Anyway, as an indication of the thought processes involved I can give the problem of two semi-detached properties in King Street: present-day numbers 7 and 9.

I had tracked each property through the valuation rolls back from 1967 at 5-yearly intervals to 1855. Consistently this told me that, back to 1876, no. 7 was the bigger property (it had the higher rateable value and paid the higher feu duty). It was owned and inhabited by a succession of James Murrays. Indeed I remember Peem Murray when I delivered his mail and I knew that he lived in what is now no. 7 and is the south-western part of the property, and Miss Marshall lived in the other part no. 9 (her door had ‘Marshall’ on the brass letterbox). The present-day street numbering is correct: there are some addresses which are out of numerical sequence but this is not one of them. The two properties were parts of a single property which was split and sold (albeit within the family) in 1876, the southern part going to James Murray, the northern part being retained by the rest of the family of the property’s first owner George Murray. Looking at the 1894 map, James Murray’s house is the larger. So far, so good. I started to tie in the directory entries to the relevant properties. Then came the census. Ah. Recorded in sequence, from south-west to north-east in 1911, 1901, 1891 and 1881, they all showed the smaller property first (in terms of rooms – 3 in the southern property, 4 in the northern one). Something wrong here, surely. Often the census returns aren’t listed in the exact order. But the other houses round about are correctly ordered, and they wouldn’t be wrong for every year.

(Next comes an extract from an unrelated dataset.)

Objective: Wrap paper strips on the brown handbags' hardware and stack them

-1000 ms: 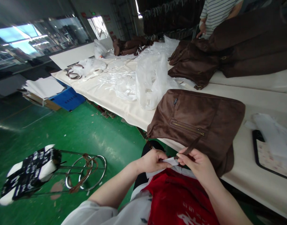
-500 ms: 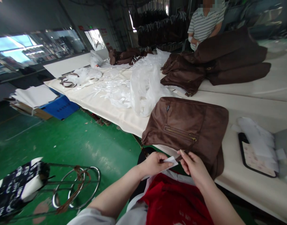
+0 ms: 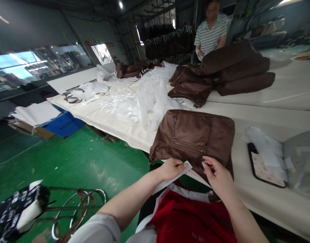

The only other source that could help is the 1910 Valuation Act Field Books. I have a few transcriptions of these entries which give details of the houses around 1912. Remarkably, I had the entries for these 2 houses. Entry 142 – Miss M Murray, but shown on the map as Mrs Marshall, – same rental and value as in the valuation roll, but it is described as having ‘kitchen, upstairs room with one small room off, attic – 1 room, washhouse common’. Entry 143 – James Murray, the southern property, correct rental and value, ‘containing kitchen, scullery, room with small room off, dry WC, washhouse common’. So there we are – the larger property, with the higher value, actually has a smaller number of rooms than the other one. So all the sources were correct even if it seemed that they weren’t. I just had to tidy up all the directory entries as best I could and declare it ‘completed’.

But I still have a niggling doubt about the census room numbers.